The middle of the movie is a bit slow. Butch and Sundance ride here. They ride there. They punch a guy and ride off, hiding from a posse trying to find them. Most of these scenes are lit dark and carried by short discussions between Butch and Sundance. They complain some more about their fate, rotten food, and other things. I’m not sure if the movie was critiquing Butch and Cassidy’s way of life at this point, but it seemed like it. The only interesting part of this lengthy section of the movie is the questioning Butch and Sundance do about who these posse guys really are. Butch complements these gunfighters, but they end up outwitting the gunfighters with even more wit, which is somewhat predictable. Was that criticism enough for ya?
This movie is also about adventure seeking. Once Butch and Sundance elude the posse, they go to every extreme to get away. My friend thought this movie had more in common with Bonnie and Clyde than Robin Hood, which is somewhat true, somewhat false. When the posse is chasing them, the audience is rooting for Butch and Sundance. They are liked. They are like everybody else. They have no real indulgences and don’t murder on sight (like Robin Hood). In fact, it is the faceless posse that seems more evil, by their very relentless, unforgiving nature. But I got that fifteen minutes into this section of the movie, which stretches on and on for another thirty or forty minutes.

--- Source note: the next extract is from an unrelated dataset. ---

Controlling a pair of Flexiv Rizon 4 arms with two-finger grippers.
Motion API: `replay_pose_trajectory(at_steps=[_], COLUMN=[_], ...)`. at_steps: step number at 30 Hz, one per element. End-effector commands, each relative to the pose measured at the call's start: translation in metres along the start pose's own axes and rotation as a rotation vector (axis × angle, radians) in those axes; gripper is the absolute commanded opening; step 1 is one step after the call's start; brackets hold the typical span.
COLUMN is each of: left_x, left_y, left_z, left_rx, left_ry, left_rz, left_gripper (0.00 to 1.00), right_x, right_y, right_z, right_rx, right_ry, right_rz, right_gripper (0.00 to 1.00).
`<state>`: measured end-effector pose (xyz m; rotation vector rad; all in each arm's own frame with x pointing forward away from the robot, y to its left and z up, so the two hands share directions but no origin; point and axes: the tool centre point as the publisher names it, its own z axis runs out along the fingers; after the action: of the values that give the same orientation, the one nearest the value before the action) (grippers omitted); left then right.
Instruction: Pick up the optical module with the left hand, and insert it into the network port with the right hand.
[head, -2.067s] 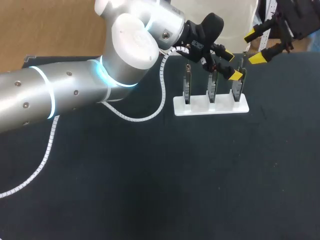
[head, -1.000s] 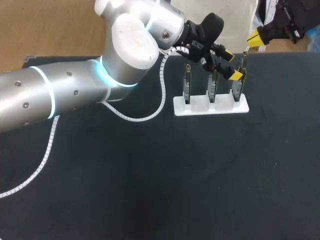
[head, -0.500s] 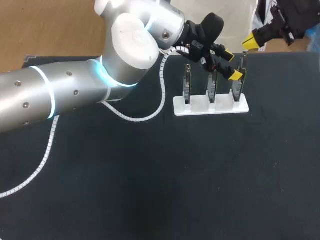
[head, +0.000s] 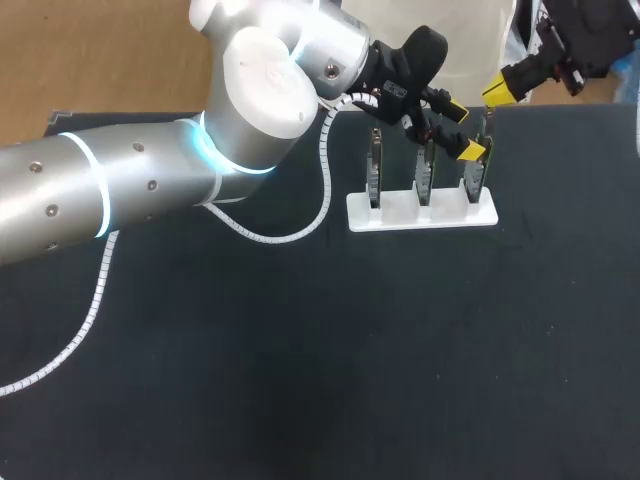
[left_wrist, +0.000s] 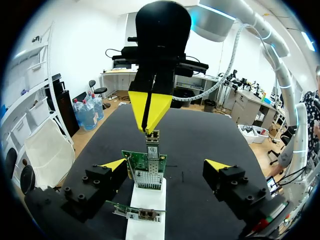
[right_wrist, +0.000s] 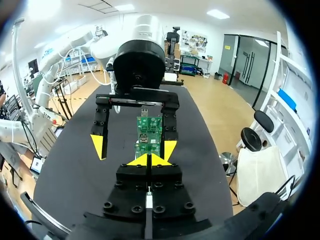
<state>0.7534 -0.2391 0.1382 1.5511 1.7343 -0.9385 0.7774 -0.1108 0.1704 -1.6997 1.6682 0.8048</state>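
- The module (left_wrist: 152, 143) is a small silvery plug with a greenish end. It stands upright out of the top edge of a green board (left_wrist: 146, 171).
- That board is the right-hand one of three set on edge in a white stand (head: 420, 212) at the far side of the black tabletop (head: 380, 350).
- From where the left wrist looks, a second board (left_wrist: 137, 214) sits in the stand closer to the camera.
- The left arm (head: 120, 185), thick and silver, stretches across from the left, with a white coiled cable (head: 300, 225) hanging off it.
- The left end effector (left_wrist: 166, 164) is spread wide. One yellow tip is on each side of the board carrying the module, with a gap on both sides, so it grips nothing.
- The right end effector (left_wrist: 148, 117) comes in from the far right corner and points down at the module.
- Its two yellow tips are pressed together into one narrow point right at the module's upper end.
- Whether that point touches the module or sits just clear of it, I can't tell.
- The module is not between its fingers.
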Motion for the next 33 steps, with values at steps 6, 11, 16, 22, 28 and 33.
replay_pose_trajectory(at_steps=[6,11,16,22,28,33], left_x=[-0.001,-0.001,-0.001,-0.001,-0.001,-0.001], left_y=[0.001,0.001,0.001,0.001,0.001,0.001], left_z=[0.000,0.000,0.000,0.000,0.000,0.000], left_rx=[0.001,0.001,0.001,0.001,0.001,0.001], left_ry=[0.005,0.005,0.005,0.005,0.005,0.005], left_rz=[-0.001,-0.001,-0.001,-0.001,-0.001,-0.001], left_gripper=[1.00,1.00,1.00,1.00,1.00,1.00], right_x=[0.012,0.017,0.020,0.021,0.023,0.025], right_y=[-0.002,-0.001,-0.001,0.001,0.002,0.003], right_z=[0.008,0.013,0.015,0.017,0.018,0.020], right_rx=[-0.017,-0.022,-0.030,-0.034,-0.036,-0.040], right_ry=[0.007,0.013,0.028,0.038,0.043,0.044], right_rz=[0.033,0.052,0.063,0.058,0.064,0.069], right_gripper=[0.00,0.00,0.00,0.00,0.00,0.00])
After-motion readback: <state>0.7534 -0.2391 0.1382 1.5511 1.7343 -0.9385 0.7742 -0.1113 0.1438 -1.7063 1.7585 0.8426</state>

As if saying that dreams aren’t everything, Butch and Sundance find that their new life in Bolivia isn’t all it’s cracked up to be. In fact, most of their dreams fail or are just built up too much in their head to be real. Could this be more social commentary? We don’t explore more about that though, because Butch and Sundance rob some more people to a musical montage. Yes, a musical montage about robbing, pillaging, and making off with as much money as possible. At this point, the assassins paid for by Union Pacific are desperate to kill Butch and Sundance, just like society is desperate to stamp out anti-social behavior. Of course, this is really beyond anti-social behavior, especially when Butch and Sundance gun down some bandits holding their money.
Butch and Sundance do really try to change, but things don’t work out. Such is life, which is yet another lesson. But really, I don’t like watching this movie for its deep meaning or social commentary, but for its drama and its performances instead. The social commentary is just a bonus. Robert Redford plays the cool guy just about as good as anybody, except perhaps Clint Eastwood. All in all, the chemistry between Redford and Newman is so well-done that I hated the ending. I wanted these two to make it! I wanted them to retire to a farm or something and end the movie with some witty banter. Instead, they get hunted and finally gunned down by a posse so large that it makes an army look small.
All in all, I can see why this movie is well-regarded and popular. Society condemns our main characters, who we have grown to like, and we can see that they ultimately don’t seem to have control over their own lives. Society crushes its rebels like the posse guns down Butch and Sundance. They die because a changing world closes in on their adventures and they fail to change with it. Sorry guys.